Apesar de a sua sopa da pedra ser muito saborosa, a batata d’O Toucinho surgiu em troços disformes e grandes. “Ah, sim, foram cortados à máquina”, justificou o empregado que nos serviu. No caso, o corte da batata é mais do que um pormenor. Diz a receita certificada que a batata deve ser “cortada em pequenos cubos irregulares”. Isso não sucedeu n’O Toucinho, que aparentemente se orgulha do processo mecânico.
Em matéria de batata, a Tertúlia da Quinta venceu a concorrência, com uns cubinhos pequenos, brunoise de chef, logo se seguindo a batata d’O Pinheiro, no ponto de cozedura perfeito – firme, sem estar encruada –, com as arestas ligeiramente arredondadas – limadas para que o caldo ganhe um certo aveludado. No calibre do corte, a d’O Forno era maior do que estas duas, mas, ainda assim, bem.

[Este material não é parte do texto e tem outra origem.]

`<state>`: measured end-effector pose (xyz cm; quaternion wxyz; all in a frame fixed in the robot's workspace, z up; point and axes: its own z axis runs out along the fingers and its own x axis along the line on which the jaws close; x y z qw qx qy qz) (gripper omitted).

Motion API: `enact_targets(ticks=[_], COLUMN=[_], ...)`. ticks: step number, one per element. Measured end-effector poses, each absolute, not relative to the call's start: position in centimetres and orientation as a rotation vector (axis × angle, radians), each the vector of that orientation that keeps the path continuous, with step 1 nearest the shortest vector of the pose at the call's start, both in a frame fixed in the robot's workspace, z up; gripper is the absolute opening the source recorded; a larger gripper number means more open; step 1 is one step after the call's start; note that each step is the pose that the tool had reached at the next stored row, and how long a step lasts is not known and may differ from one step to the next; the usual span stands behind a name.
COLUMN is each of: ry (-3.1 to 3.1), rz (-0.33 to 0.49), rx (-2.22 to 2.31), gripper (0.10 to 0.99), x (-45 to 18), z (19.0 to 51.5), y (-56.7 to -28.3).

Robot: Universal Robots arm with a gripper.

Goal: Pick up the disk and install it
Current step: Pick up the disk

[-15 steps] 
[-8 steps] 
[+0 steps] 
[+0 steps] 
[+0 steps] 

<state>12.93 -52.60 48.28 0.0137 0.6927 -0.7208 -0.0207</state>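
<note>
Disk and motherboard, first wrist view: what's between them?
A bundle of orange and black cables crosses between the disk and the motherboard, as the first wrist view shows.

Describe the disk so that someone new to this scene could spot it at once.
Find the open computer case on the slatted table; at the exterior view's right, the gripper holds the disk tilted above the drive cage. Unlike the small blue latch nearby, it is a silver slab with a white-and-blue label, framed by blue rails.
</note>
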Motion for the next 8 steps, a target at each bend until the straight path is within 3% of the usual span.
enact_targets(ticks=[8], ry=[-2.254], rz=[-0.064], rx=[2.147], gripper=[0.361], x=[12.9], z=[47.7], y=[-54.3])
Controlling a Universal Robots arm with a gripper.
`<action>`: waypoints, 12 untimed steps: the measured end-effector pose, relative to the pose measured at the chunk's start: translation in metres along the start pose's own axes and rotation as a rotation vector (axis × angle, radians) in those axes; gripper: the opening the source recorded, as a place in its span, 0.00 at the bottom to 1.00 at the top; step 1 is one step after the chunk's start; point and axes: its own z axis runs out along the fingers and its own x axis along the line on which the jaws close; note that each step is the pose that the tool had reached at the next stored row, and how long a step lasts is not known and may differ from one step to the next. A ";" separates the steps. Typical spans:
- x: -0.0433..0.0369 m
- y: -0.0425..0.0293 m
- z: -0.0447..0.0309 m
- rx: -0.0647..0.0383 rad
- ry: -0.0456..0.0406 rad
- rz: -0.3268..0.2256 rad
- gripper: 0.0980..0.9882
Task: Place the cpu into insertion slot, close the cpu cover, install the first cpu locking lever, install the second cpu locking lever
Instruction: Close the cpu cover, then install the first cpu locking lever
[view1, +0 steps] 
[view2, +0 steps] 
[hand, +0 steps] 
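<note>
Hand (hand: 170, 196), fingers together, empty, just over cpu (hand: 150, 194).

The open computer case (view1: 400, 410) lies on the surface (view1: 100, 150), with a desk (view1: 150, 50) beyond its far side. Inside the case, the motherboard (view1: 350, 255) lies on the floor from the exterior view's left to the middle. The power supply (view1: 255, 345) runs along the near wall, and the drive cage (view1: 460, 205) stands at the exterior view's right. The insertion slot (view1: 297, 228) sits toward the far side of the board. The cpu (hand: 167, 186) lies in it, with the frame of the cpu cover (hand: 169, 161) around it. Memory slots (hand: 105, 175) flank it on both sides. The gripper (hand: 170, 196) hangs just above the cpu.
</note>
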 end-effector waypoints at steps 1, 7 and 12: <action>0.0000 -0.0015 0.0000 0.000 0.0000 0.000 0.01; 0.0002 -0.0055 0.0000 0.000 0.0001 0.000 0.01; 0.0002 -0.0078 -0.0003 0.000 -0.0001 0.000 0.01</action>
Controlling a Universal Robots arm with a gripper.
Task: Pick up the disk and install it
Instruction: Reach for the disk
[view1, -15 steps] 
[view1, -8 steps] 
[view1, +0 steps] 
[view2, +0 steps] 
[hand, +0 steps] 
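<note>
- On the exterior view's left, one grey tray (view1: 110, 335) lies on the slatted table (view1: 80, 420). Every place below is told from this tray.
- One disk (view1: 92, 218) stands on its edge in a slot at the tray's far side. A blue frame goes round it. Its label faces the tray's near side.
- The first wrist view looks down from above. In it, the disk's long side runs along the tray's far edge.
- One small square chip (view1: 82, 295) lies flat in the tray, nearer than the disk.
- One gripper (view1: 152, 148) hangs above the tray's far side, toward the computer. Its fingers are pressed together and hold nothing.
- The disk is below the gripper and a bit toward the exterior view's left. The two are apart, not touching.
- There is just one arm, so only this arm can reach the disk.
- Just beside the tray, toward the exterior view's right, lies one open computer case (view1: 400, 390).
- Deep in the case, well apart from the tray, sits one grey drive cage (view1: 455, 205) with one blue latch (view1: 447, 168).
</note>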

Outra diferença da sopa d’O Forno foram as carnes. A terrina continha vários cortes com osso, dos chispes e do pernil – algo que não encontrei nas sopas d’O Toucinho, d’O Pinheiro e da Tertúlia da Quinta. Não me parece que o osso desclassifique a sopa, contribuindo, antes, para torná-la na mais rústica de entre as provadas.
Se a sopa d’O Forno era a mais rústica, a da Tertúlia da Quinta pareceu-nos a mais delicada – a mais gourmet, diriam alguns. Não vejo isto como um defeito, mas também julgo não ser merecedor de pontuação extra, dado que a essência do prato é popular.
Quanto aos enchidos, todos poderiam ser de melhor qualidade, mas cumprem. Em geral, os chouriços, as morcelas e as farinheiras nas quatro sopas eram de gama média: não há enchidos de tipo artesanal, mas também não encontrará desses chouriços de gordura prensada pintada com pimentão e corante.